L’affaire Bétharram a été révélée en 2024 par une série de témoignages d’anciens élèves dénonçant des violences sexuelles et physiques au sein de l’institution Notre-Dame de Bétharram, située à Lestelle-Bétharram (Pyrénées-Atlantiques). En janvier 2026, la congrégation des prêtres du Sacré-Cœur de Bétharram a annoncé la fermeture définitive du collège. Une proposition de loi dite « post-Bétharram », visant à renforcer la protection des élèves, a été adoptée en commission à l’Assemblée nationale le 27 mai 2026.
La commission d’enquête indépendante, dirigée par Jean-Marc Sauvé, ancien vice-président du Conseil d’État, a été mandatée par l’Institut francophone pour la justice et la démocratie (IFJD). Selon les informations du Monde, confirmées par Sud Ouest, le rapport estime que le nombre de victimes de violences sexuelles et physiques pourrait s’élever jusqu’à 1 500.
Un travail d’extrapolation des témoignages
La commission a procédé à un travail d’extrapolation à partir des témoignages recueillis depuis les premières révélations. Le président de la commission a qualifié les faits de « crime de masse et une honte », selon les propos rapportés par Sud Ouest. Ces travaux visent à établir un « portrait-robot » des violences commises, afin d’identifier précisément la nature et l’ampleur des actes perpétrés sur plusieurs décennies.
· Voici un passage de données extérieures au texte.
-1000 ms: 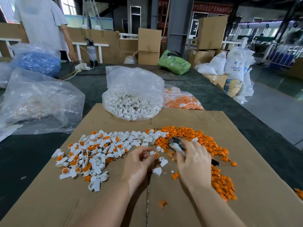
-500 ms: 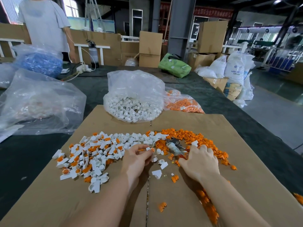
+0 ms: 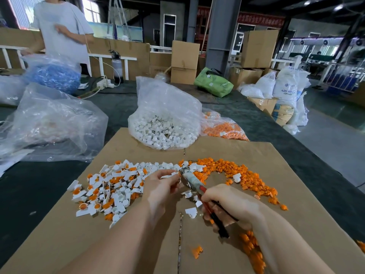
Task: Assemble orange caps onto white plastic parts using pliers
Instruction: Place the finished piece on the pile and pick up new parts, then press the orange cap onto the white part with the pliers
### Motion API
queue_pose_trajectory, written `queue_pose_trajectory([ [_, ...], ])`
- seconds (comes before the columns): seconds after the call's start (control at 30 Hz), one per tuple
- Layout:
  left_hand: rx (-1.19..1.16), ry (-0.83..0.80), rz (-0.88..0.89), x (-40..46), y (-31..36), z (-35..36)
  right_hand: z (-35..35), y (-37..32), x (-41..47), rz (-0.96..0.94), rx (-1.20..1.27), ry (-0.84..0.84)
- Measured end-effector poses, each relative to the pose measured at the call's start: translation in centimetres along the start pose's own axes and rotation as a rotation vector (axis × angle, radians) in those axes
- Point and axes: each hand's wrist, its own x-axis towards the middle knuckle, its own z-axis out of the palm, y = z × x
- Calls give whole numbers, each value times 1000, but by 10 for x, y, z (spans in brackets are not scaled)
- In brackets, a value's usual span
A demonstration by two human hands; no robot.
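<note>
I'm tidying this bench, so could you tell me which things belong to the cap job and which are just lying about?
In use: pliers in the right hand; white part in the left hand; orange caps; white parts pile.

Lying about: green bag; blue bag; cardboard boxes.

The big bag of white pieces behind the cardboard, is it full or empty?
Partly full. White pieces fill the bottom of the clear bag, while its upper half is only crumpled plastic with none showing.

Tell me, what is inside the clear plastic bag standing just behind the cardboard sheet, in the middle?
The clear plastic bag holds loose white plastic parts, heaped in its lower half. Its crumpled upper half looks empty. Whatever lies under the heap is hidden.
</note>
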Motion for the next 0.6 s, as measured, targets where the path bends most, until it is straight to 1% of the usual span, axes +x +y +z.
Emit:
queue_pose_trajectory([
  [0.13,11,19,7,-1,-1,0,0,0,0,26,-21,-41],
  [0.3,9,25,0,1,-2,2,1,-2,-2,-15,-33,-46],
  [0.6,-15,46,10,-5,-2,10,8,2,0,-50,-160,98],
])
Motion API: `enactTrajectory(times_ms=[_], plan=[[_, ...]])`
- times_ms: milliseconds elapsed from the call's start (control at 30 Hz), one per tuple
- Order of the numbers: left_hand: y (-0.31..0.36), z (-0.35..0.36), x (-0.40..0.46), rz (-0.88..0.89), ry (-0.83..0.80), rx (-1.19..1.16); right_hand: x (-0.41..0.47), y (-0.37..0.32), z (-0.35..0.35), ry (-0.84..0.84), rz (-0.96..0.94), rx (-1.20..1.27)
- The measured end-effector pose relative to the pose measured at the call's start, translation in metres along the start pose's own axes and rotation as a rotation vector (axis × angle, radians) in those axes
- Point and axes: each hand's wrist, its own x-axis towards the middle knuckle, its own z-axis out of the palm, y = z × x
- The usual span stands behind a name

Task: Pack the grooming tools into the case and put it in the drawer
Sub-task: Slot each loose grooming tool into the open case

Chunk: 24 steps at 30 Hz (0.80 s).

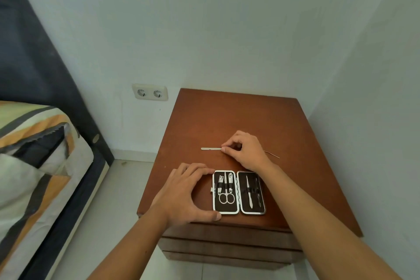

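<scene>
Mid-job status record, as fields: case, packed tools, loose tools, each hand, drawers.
case: case lies open and flat on the nightstand, near its front edge
packed: clippers and scissors in the left half, slim tools in the right half
loose: nail file and thin tool on the top, behind the case
left: left hand holds the case's left edge
right: right hand pinches one end of the nail file
drawers: drawers look closed

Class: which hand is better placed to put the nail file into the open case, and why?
Right. The right hand pinches the nail file, which lies just behind the open case. The left hand is occupied, holding the case's left edge.
</scene>
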Motion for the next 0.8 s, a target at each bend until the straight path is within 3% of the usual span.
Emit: enactTrajectory(times_ms=[267,533,800], plan=[[0.001,-0.001,0.000,-0.001,0.002,0.007,-0.003,-0.003,0.000,-0.082,0.019,-0.082],[0.001,-0.002,0.000,-0.002,0.007,-0.007,-0.033,-0.001,-0.029,0.079,0.235,0.495],[0.002,-0.002,0.000,-0.001,-0.001,0.003,-0.053,0.013,-0.046,0.152,0.273,0.685]])
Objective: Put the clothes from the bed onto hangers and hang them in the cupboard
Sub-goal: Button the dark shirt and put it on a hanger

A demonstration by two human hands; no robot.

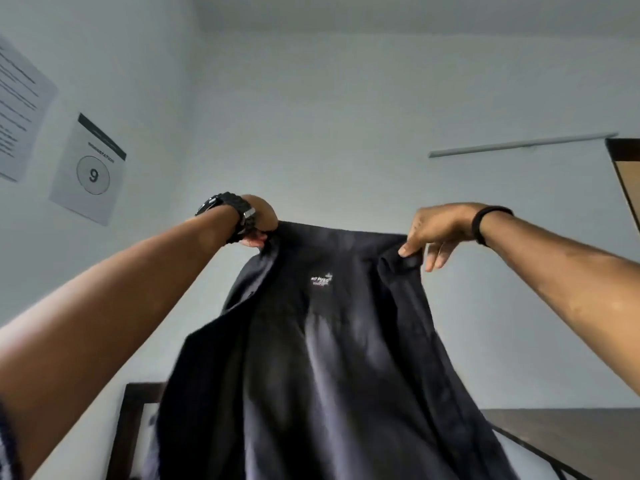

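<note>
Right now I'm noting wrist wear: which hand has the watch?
The left hand, which pinches one top corner of the dark shirt, has the chunky black watch. The right hand wears only a thin black band.

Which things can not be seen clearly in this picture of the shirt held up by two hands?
- Hanger and cupboard rail: none shows in the head view.
- Bed: hidden behind the dark shirt.
- Left hand fingers: mostly hidden behind the wrist and the shirt's edge.
- Shirt logo: too small and blurred to read.
- Wall sheet: cut by the left edge, text blurred.
- Right hand pinches the shirt's top edge; this is clear.
</note>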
La commission s’est également positionnée en faveur de l’imprescriptibilité des crimes sexuels sur les enfants, une demande récurrente des associations de victimes. Cette recommandation rejoint les travaux parlementaires en cours sur le texte de loi post-Bétharram.
Des réparations financières pour toutes les victimes
La principale recommandation du rapport porte sur la mise en place de réparations financières pour l’ensemble des victimes, qu’il s’agisse de violences sexuelles ou physiques. La commission préconise un dispositif d’indemnisation forfaitaire, distinct des procédures judiciaires, afin de permettre aux personnes concernées d’obtenir une réparation sans attendre l’issue des éventuelles poursuites pénales.
Selon le Monde, corroboré par Sud Ouest, les modalités concrètes des indemnisations devront être définies dans les prochains mois, en concertation avec les associations de victimes et la congrégation religieuse. La commission recommande également la création d’un centre dédié à la mémoire des victimes sur le site de l’ancien établissement.
Jean-Marc Sauvé doit être reçu par le pape dans les prochains jours, selon La République des Pyrénées, une audience qui pourrait accélérer l’engagement de l’Église catholique dans la mise en œuvre du processus de réparation. Les associations de victimes ont salué les conclusions du rapport tout en appelant à une mise en œuvre rapide et transparente des mesures préconisées.
Une avancée dans la reconnaissance des violences
La création de cette commission indépendante faisait suite à l’émoi suscité par les révélations de 2024, qui ont conduit à des dizaines de témoignages d’anciens élèves. La congrégation de Bétharram avait reconnu sa responsabilité en mars 2025 et s’était engagée à indemniser les victimes, une promesse dont les modalités restaient à préciser jusqu’à ce rapport.
Selon Sud Ouest, la commission d’enquête a notamment auditionné d’anciens élèves, des membres du personnel éducatif et des responsables de la congrégation. Le rapport envisage également la création d’un fonds d’indemnisation abondé par la congrégation, avec un barème tenant compte de la gravité des violences subies.
La question de l’imprescriptibilité des crimes sexuels sur mineurs, défendue par la commission, fait l’objet d’un débat parlementaire distinct. Plusieurs propositions de loi ont été déposées en ce sens, sans consensus à ce stade entre les différents groupes politiques. Le collectif de victimes mené par Alain Esquerre, qui s’était retiré de la commission en juillet 2025, a indiqué suivre de près la publication du rapport et attendre des annonces concrètes de la congrégation dans les semaines à venir.